Remarque, son odeur, Jérémie, il la perçoit pas. Mais les autres blafards, qui eux sentent le cadavre nouveau-né, tu parles qu'ils l'ont affranchi les sagouins ! Lui l'ont assez seriné qu'il puait la ménagerie, M. Blanc, et pas n'importe laquelle !
— Tu es superbe ! remarqué-je.
— Dans vos contrées de putes, l'habit fait le moine, explique mon pote. Comment te sens-tu ?
— Faiblard, déboussolé. J'ai pas eu comme un turbin, une fois de plus ?
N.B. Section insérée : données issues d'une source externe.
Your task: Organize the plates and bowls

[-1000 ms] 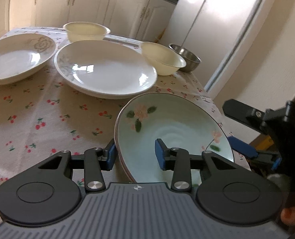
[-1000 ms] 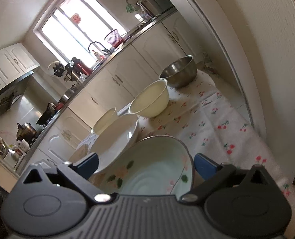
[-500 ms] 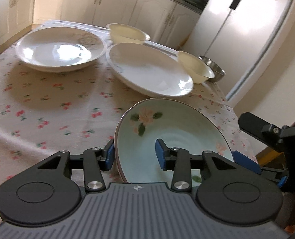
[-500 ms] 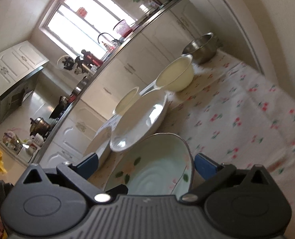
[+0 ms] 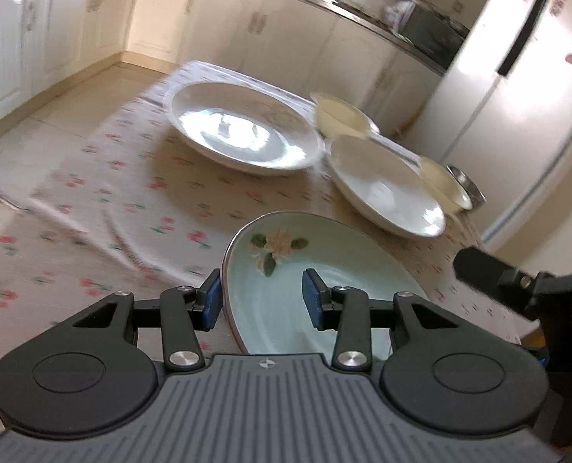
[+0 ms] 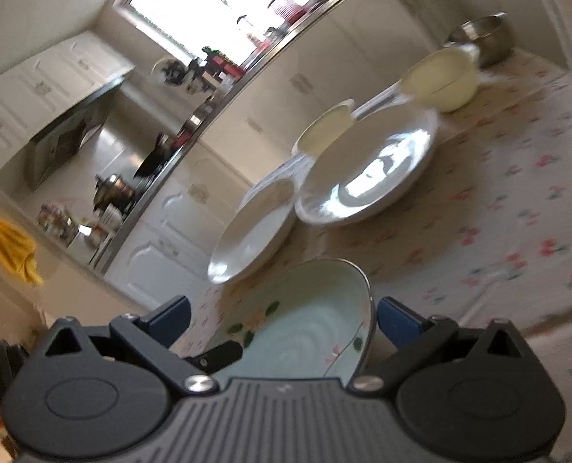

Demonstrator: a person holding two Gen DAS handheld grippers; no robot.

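The pale green flowered ceramic plate (image 5: 324, 289) has swung toward the white plates, probably for stacking; left gripper (image 5: 261, 301) jaws opening astride its rim, right gripper (image 6: 282, 318) jaws apart.

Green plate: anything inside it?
Green plate shows only its painted flowers and the left gripper straddling the rim, jaws opening. The near part is hidden behind the gripper body.

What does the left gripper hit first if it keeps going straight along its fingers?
The green flowered plate: its rim already sits between the left gripper's opening fingers. Past it lies bare tablecloth, then probably the gap between the two white plates; depth is unclear.
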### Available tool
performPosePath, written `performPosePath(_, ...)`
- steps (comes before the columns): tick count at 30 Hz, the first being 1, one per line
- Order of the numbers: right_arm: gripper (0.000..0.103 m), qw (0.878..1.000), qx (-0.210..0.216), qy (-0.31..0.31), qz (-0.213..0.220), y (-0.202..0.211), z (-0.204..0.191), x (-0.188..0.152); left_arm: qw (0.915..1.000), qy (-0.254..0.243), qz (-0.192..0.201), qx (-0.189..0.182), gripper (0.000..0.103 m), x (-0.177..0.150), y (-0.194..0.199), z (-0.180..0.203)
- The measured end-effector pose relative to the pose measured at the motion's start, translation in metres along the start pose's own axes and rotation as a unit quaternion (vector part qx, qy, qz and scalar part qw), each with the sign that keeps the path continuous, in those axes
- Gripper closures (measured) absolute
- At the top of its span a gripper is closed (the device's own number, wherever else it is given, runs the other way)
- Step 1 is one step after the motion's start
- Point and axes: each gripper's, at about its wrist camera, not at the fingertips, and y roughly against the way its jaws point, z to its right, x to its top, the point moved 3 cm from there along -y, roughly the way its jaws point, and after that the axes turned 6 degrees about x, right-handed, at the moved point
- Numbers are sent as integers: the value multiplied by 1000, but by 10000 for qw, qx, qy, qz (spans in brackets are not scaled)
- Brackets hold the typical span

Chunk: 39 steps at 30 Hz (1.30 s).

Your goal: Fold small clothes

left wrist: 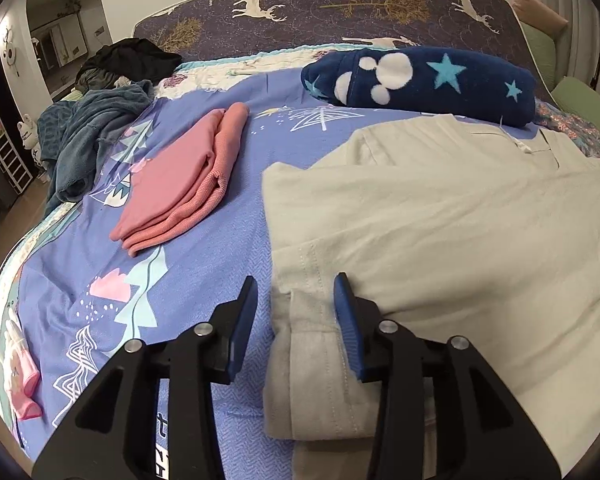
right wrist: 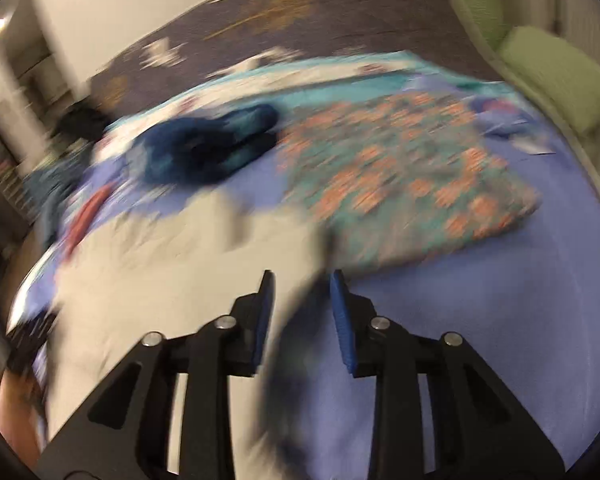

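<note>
Angling steeply down at the bed point(left wrist: 204, 240), the left tongs point(left wrist: 296, 292) stand parted, pads astride the folded sleeve edge of the beige shirt point(left wrist: 440, 220) without pinching it. The shirt lies spread flat across the blue bedsheet, beside a folded pink garment point(left wrist: 180, 184). Right tongs point(right wrist: 302, 288), in a badly blurred view, are tilted down too, jaws apart over the shirt's edge, gripping nothing.
</note>
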Motion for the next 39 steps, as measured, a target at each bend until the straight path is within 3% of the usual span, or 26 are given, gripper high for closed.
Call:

Il hésite, puis, choisissant la vérité :
— Si, mon vieux. Ça t'a repris chez la colonelle comme l'autre fois dans l'avion : tu te croyais chez toi, dans ta chambre. T'appelais ta mère et tu chialais parce que tu pensais qu'on vous avait volé votre escalier.
J'essaie de faire le point, mais tout est brouillé, il ne me reste qu'une sensation de réveil brusque après une gueule de bois.
Il ajoute :
— Tu sais que tu as fourré la vieille !
Là, je cible à peu près le récent passé.
— Elle n'est pas si vieille que ça !
— Cadillac V 12 était scandalisée parce que tut promenais la queue à l'air.
— Ça ne doit pas l'épouvanter : dans votre monde de merde, tout le monde est à poil ou presque !
— Pas les Blancs ! T'as perdu la face, mon vieux !
— J'aime mieux perdre la face et retrouver ma bite ! Putain, ce coup admirable que j'ai tiré ! Sauf le respect que je dois à toutes les donzelles que je me suis farcies, j'affirme que ç'aura été la plus magnifique troussée de ma vie ! Elle y va souvent à la craquette, votre sourdingue ?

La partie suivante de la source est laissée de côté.